Miss Lee took her poodle to Company C for pet grooming service. 2 hours later, she was told that an accident had occurred and was urged to return to Company C as soon as possible. Miss Lee was sad to find a wound and some bloodstains on her poodle which appeared to have been inflicted during the hair trim. As Miss Lee was in a rush to take her poodle for medical treatment, she did not have the time to find out more details about the accident. Nonetheless, she held Company C accountable for the accident. After inspection, the veterinarian suggested to suture the wound by stitching, which would require general anesthesia. Considering that the poodle was already 13 years old and might not withstand the risk of general anesthesia, Miss Lee refused the suggestion and chose to clean the wound and feed her poodle with antibiotics daily. Miss Lee lodged a complaint with the Council about Company´s C negligence which had inflicted significant pain to the body and mind of her poodle. Moreover, the company did not express any solicitude nor follow up on the accident. Miss Lee therefore asked the Council to put the case on record and issue a letter to Company C to convey her dissatisfaction.
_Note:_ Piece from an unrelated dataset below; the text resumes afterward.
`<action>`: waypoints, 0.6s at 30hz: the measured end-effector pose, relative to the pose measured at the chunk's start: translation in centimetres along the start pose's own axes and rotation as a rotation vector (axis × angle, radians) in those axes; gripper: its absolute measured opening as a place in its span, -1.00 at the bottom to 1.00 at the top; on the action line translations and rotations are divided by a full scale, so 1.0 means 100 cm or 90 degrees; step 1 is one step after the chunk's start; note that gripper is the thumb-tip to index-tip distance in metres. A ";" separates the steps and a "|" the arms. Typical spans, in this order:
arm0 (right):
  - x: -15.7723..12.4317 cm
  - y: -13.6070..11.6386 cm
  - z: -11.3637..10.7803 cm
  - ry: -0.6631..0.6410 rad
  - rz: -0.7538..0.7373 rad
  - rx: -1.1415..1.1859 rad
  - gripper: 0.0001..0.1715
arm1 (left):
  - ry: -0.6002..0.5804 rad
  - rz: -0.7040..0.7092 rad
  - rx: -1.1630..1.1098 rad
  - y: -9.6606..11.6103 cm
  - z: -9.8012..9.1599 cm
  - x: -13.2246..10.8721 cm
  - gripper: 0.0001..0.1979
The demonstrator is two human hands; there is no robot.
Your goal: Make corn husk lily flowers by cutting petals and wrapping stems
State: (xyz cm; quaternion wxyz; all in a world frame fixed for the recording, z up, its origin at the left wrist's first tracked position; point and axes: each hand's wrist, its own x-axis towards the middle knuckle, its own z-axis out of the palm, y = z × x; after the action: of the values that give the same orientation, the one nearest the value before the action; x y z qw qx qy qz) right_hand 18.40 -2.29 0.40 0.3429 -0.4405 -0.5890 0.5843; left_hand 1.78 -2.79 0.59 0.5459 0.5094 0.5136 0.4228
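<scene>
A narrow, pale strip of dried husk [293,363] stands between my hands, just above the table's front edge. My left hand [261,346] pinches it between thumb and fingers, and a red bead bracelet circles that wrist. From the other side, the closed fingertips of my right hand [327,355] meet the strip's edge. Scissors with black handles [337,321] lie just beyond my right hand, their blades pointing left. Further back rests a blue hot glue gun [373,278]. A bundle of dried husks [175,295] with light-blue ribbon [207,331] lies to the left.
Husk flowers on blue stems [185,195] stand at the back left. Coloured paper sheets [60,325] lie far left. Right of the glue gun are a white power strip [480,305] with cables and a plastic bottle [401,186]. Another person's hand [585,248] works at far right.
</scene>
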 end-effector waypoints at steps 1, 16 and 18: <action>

The Council sent a letter to Company C to convey Miss Lee’s dissatisfaction. The company replied saying that it was an accident and that it had already apologised to Miss Lee and paid for the medical expenses. After learning Company C´s response, Miss Lee said that the company had only paid for the medical expenses on the day of the incident, but her poodle was still under medical treatment. The Council suggested Miss Lee to consider seeking independent legal advice if she wanted to pursue further in recovering additional medical expenses.